'''

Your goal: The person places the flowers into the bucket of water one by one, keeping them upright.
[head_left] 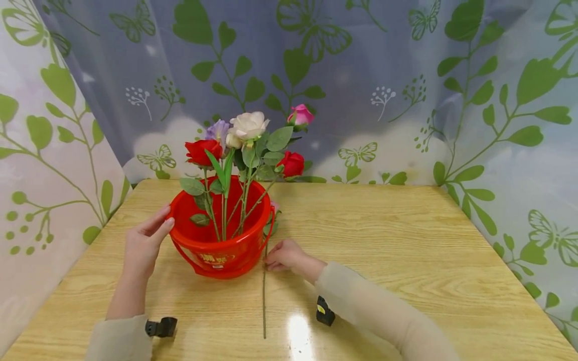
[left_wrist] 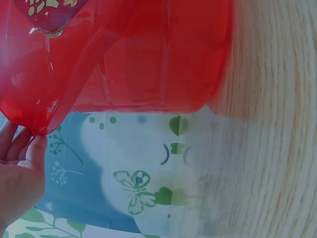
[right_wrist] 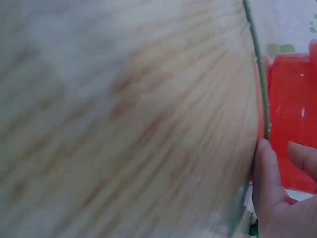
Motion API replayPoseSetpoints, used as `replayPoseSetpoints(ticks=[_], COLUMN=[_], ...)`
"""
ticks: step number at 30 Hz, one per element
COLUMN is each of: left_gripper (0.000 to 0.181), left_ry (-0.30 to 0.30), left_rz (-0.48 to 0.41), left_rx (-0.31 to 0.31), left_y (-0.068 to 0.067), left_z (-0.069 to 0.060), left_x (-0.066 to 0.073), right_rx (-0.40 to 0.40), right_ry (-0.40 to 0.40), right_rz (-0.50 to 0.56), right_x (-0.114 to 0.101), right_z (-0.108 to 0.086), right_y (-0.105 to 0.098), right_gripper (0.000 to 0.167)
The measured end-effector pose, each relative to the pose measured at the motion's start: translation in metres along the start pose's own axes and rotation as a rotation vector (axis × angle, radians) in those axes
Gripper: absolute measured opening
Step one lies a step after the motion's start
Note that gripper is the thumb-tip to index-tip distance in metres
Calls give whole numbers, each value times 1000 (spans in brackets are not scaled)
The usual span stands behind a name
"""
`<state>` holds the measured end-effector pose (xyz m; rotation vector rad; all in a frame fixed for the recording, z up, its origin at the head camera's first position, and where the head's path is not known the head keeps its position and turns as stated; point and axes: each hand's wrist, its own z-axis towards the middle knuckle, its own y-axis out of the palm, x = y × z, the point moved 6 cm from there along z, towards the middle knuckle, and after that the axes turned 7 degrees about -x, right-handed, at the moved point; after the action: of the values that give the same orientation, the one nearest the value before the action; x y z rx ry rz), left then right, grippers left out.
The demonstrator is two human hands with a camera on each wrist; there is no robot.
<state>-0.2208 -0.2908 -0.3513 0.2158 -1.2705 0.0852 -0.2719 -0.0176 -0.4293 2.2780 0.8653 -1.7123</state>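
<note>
A red plastic bucket (head_left: 217, 258) stands on the table, holding several artificial flowers. Among them are a red rose (head_left: 203, 152), a white rose (head_left: 249, 125), a pink rosebud (head_left: 301, 115) and a purple flower (head_left: 219, 132). My left hand (head_left: 143, 245) grips the bucket's rim on the left side, which the left wrist view also shows. To the right of the bucket lies a long flower stem (head_left: 264, 301); its pinkish head is mostly hidden behind the handle. The fingers of my right hand (head_left: 286, 254) touch this stem, with the thumb apart from it in the right wrist view.
The wooden table (head_left: 384, 235) spreads out to the right of the bucket. A patterned curtain (head_left: 343, 90) hangs behind and along both sides. The bucket's red handle (head_left: 271, 233) hangs down near my right hand.
</note>
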Motion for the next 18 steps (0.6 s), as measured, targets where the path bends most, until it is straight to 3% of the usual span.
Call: replayPoseSetpoints(ticks=[3,10,18], left_gripper=[34,34,32], left_ry=[-5,-25,-6], left_rz=[3,20,1], left_rx=[3,1,7], left_y=[-1,0,-1], left_z=[-1,-1,0], left_x=[1,0,0], right_rx=[26,75,92], right_ry=[-7,31,39], right_rz=[-18,-76,-140], right_x=[-2,14,11], right_z=[0,23,25], right_y=[2,-1,1], right_gripper=[10,9,13])
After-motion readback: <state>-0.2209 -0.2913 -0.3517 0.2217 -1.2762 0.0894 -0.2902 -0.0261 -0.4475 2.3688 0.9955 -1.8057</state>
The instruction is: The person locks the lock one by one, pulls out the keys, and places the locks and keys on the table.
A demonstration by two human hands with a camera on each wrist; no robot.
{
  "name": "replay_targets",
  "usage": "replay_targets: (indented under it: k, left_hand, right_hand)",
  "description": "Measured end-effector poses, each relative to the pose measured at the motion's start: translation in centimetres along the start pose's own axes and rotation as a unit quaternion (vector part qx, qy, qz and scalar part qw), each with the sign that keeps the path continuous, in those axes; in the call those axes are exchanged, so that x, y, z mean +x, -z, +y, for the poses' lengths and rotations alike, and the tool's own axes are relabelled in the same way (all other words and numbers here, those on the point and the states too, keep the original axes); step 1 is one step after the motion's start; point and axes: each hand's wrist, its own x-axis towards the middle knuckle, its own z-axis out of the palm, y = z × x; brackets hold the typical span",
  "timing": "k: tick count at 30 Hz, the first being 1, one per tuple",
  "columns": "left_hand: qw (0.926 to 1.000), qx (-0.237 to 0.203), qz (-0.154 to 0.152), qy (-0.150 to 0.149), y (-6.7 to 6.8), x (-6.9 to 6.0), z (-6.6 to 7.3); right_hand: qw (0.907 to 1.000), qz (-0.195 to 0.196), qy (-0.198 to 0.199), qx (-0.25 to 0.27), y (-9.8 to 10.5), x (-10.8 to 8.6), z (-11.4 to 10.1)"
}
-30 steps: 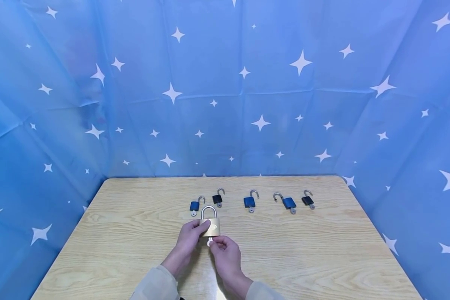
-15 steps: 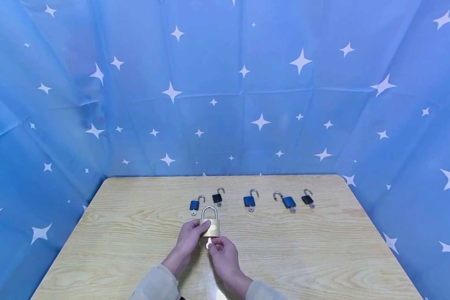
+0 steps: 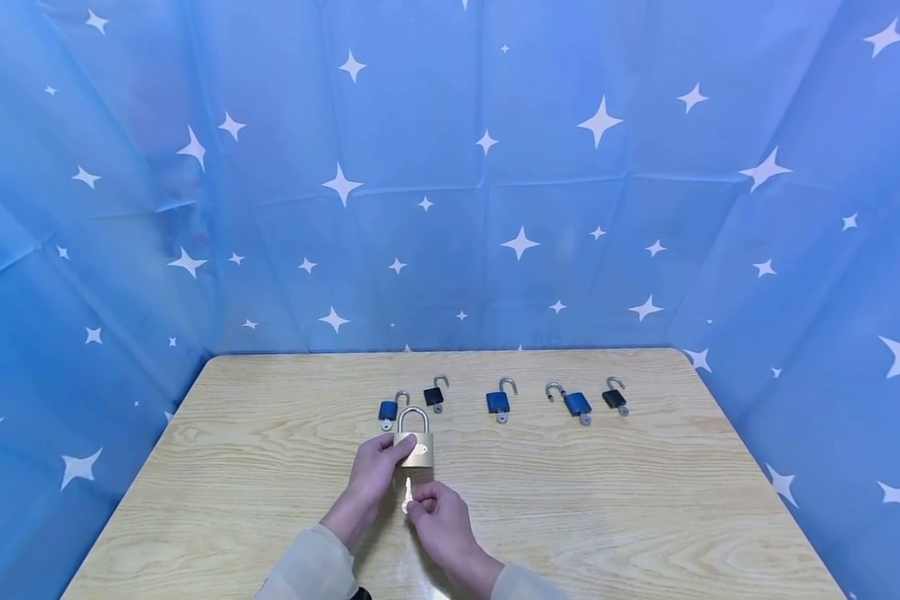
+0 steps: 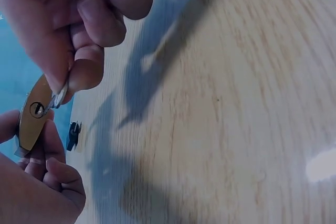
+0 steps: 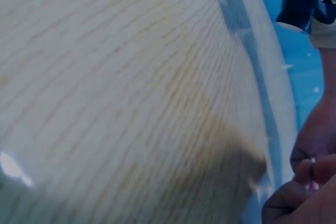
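Observation:
A large brass padlock (image 3: 422,454) with its shackle closed is held up by my left hand (image 3: 373,475), thumb across the front face. Below it, my right hand (image 3: 444,521) pinches a small silver key (image 3: 408,493) between thumb and finger, the blade pointing up. The head view shows a gap between key and lock. In the left wrist view, the lock's underside shows its keyhole (image 4: 37,110), with the key (image 4: 60,97) close by it. Much of the key's bow is covered by fingers.
Behind the hands stands a row of small unlocked padlocks with keys in them: a blue padlock (image 3: 387,411), a black padlock (image 3: 433,397), a blue padlock (image 3: 498,402), another blue padlock (image 3: 577,404) and a black padlock (image 3: 613,398). All lie on the wooden table (image 3: 645,500).
The key has come out of the brass padlock's underside as my right hand drew it down and slightly left. My left hand and the padlock have shifted slightly up and left.

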Motion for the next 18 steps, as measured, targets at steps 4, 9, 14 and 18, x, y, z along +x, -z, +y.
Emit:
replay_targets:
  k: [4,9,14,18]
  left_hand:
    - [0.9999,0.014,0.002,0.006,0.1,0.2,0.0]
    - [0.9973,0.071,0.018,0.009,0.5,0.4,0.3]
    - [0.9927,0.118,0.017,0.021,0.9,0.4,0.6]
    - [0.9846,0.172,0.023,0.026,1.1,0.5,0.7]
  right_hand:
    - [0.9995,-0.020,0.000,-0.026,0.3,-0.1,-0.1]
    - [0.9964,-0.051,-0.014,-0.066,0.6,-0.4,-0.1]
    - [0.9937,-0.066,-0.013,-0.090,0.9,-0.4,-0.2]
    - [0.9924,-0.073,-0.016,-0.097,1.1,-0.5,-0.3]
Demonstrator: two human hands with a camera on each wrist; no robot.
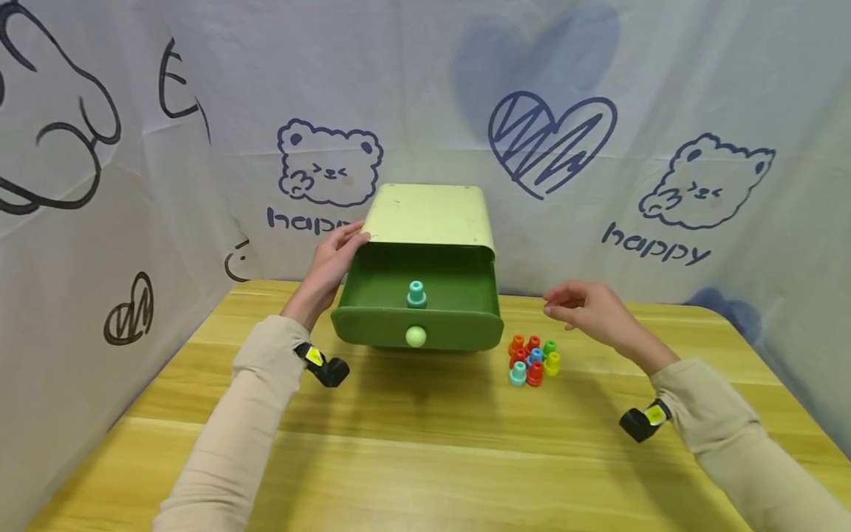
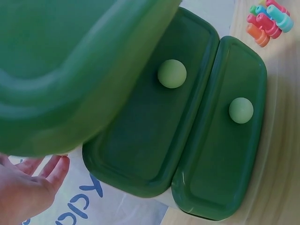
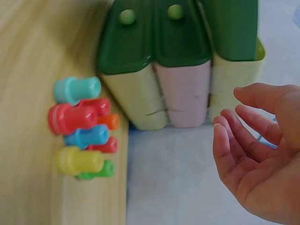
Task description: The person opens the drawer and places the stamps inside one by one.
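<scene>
A cabinet (image 1: 425,214) with a pale yellow top has its green top drawer (image 1: 417,328) pulled out; one teal peg (image 1: 416,294) stands inside. The left hand (image 1: 329,266) rests on the cabinet's upper left side, fingers on its edge; the left wrist view shows this hand (image 2: 33,183) beside the drawer. To the right of the cabinet, the right hand (image 1: 595,314) hovers with nothing in it, above and behind several coloured pegs (image 1: 535,357). In the right wrist view that hand (image 3: 267,145) has relaxed, slightly bent fingers, apart from the pegs (image 3: 77,119).
Two lower drawers (image 2: 136,112) with round knobs are closed in the left wrist view. The wooden table (image 1: 425,458) extends in front of the cabinet. A white cloth (image 1: 425,89) with drawings hangs close behind it. Each wrist carries a small black camera.
</scene>
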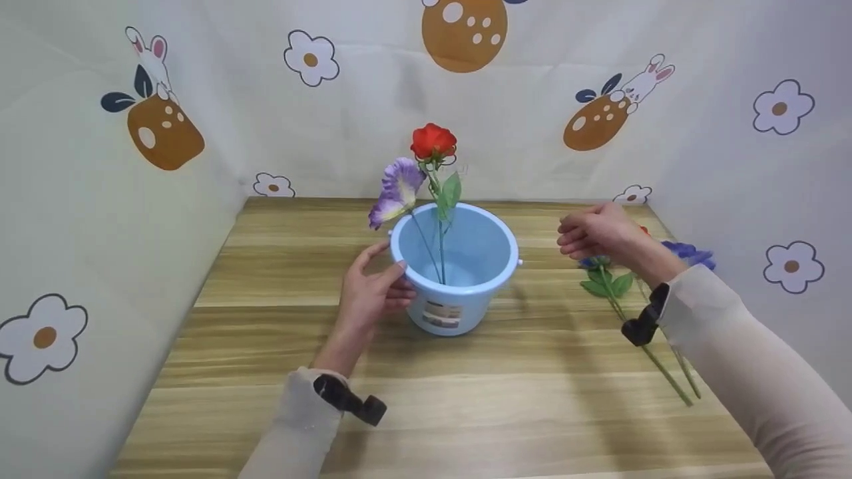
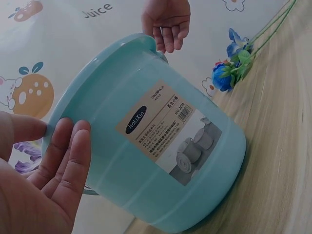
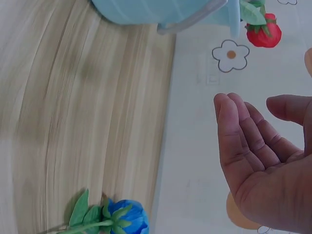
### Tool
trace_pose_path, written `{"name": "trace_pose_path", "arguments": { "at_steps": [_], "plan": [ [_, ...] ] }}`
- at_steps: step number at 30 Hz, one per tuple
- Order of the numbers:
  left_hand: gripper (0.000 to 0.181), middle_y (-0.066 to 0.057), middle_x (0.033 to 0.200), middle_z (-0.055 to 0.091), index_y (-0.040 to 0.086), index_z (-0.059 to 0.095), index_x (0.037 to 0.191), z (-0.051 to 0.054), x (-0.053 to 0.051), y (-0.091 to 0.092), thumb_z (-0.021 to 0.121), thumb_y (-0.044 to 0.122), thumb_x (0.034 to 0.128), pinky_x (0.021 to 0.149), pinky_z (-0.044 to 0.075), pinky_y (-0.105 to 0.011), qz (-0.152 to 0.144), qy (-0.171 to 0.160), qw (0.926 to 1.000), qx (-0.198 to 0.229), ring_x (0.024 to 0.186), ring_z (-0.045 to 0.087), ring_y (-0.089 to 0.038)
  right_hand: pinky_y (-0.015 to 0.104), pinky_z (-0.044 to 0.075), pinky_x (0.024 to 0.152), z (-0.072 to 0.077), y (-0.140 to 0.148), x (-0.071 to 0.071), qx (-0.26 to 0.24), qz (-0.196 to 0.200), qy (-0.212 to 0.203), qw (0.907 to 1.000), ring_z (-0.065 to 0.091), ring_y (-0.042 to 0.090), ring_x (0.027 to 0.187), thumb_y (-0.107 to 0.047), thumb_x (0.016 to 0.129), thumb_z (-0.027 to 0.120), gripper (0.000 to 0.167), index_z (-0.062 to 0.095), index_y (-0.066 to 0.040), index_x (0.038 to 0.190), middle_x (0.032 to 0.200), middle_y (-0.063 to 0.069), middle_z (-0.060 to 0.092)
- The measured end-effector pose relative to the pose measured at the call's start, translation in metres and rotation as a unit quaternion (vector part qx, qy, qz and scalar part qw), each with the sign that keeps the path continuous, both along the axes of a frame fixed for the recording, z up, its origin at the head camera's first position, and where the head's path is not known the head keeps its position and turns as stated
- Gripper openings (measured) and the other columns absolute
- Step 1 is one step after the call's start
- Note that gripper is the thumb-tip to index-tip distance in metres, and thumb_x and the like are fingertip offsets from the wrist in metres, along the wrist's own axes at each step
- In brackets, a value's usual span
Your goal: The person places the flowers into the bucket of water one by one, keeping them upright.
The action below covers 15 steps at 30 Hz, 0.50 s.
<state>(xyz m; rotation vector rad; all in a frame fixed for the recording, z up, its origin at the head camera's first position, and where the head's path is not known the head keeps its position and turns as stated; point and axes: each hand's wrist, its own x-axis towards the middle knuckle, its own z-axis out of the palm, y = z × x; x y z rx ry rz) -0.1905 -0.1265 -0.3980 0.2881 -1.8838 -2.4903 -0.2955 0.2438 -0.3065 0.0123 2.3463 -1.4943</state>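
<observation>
A light blue bucket (image 1: 459, 303) stands upright on the wooden table. My left hand (image 1: 366, 293) holds its left rim, thumb at the edge and fingers against the outer wall. In the left wrist view, a printed label (image 2: 170, 131) shows on the bucket's side. A red rose (image 1: 433, 141) and a purple flower (image 1: 399, 189) lean inside the bucket, their blooms above the rim. To the right of the bucket, my right hand (image 1: 602, 233) hovers with loosely bent fingers and nothing in them. Below it lies a blue flower (image 3: 129, 217) with green leaves.
On the table's right side lie more flowers: a violet-blue bloom (image 1: 692, 254) and a bit of a red one (image 1: 644, 230), partly behind the right arm. Their long stems (image 1: 665, 379) point toward the front. A patterned cloth wall (image 1: 359, 120) encloses the table's back and sides.
</observation>
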Motion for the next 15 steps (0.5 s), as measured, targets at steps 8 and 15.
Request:
{"name": "trace_pose_path", "arguments": {
  "at_steps": [8, 15],
  "plan": [
    [0.055, -0.009, 0.077, 0.075, 0.018, 0.051, 0.153, -0.001, -0.001, 0.000, 0.070, 0.013, 0.1021, 0.063, 0.068, -0.031, 0.002, -0.001, 1.0000, -0.002, 0.065, 0.074, -0.020, 0.025, 0.068, 0.073, -0.007, 0.026, -0.004, 0.005, -0.019, -0.007, 0.9998, 0.079, 0.012, 0.075, -0.024, 0.109, 0.057, 0.044, 0.058, 0.011, 0.135, 0.084, 0.000, 0.079],
    [0.053, -0.008, 0.074, 0.074, 0.017, 0.053, 0.152, 0.000, -0.001, 0.001, 0.071, 0.012, 0.1018, 0.061, 0.067, -0.030, 0.004, -0.001, 1.0000, -0.005, 0.064, 0.075, -0.019, 0.027, 0.068, 0.074, -0.013, 0.050, -0.003, 0.001, -0.036, -0.014, 0.9992, 0.078, 0.012, 0.075, -0.022, 0.108, 0.057, 0.025, 0.069, 0.000, 0.116, 0.081, 0.000, 0.078]
  ]
}}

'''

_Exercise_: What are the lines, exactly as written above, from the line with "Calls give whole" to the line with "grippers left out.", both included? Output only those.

_Answer box_:
Calls give whole numbers, each value times 1000 (spans in brackets are not scaled)
The usual span stands behind a name
"""
`<state>` holds the measured end-effector pose (xyz m; rotation vector rad; all in a frame fixed for the recording, z up, its origin at the head camera's first position, and where the head's path is not known the head keeps its position and turns as stated; point and axes: each hand's wrist, its own z-axis towards the middle knuckle, its own y-axis out of the palm, x = y × z, the point moved 6 cm from there along z, towards the middle knuckle, and after that the axes turned 7 degrees about -x, right-handed, at the moved point; after the action: of the values that give the same orientation, the one nearest the value before the action; x y z rx ry rz), left then right, grippers left out.

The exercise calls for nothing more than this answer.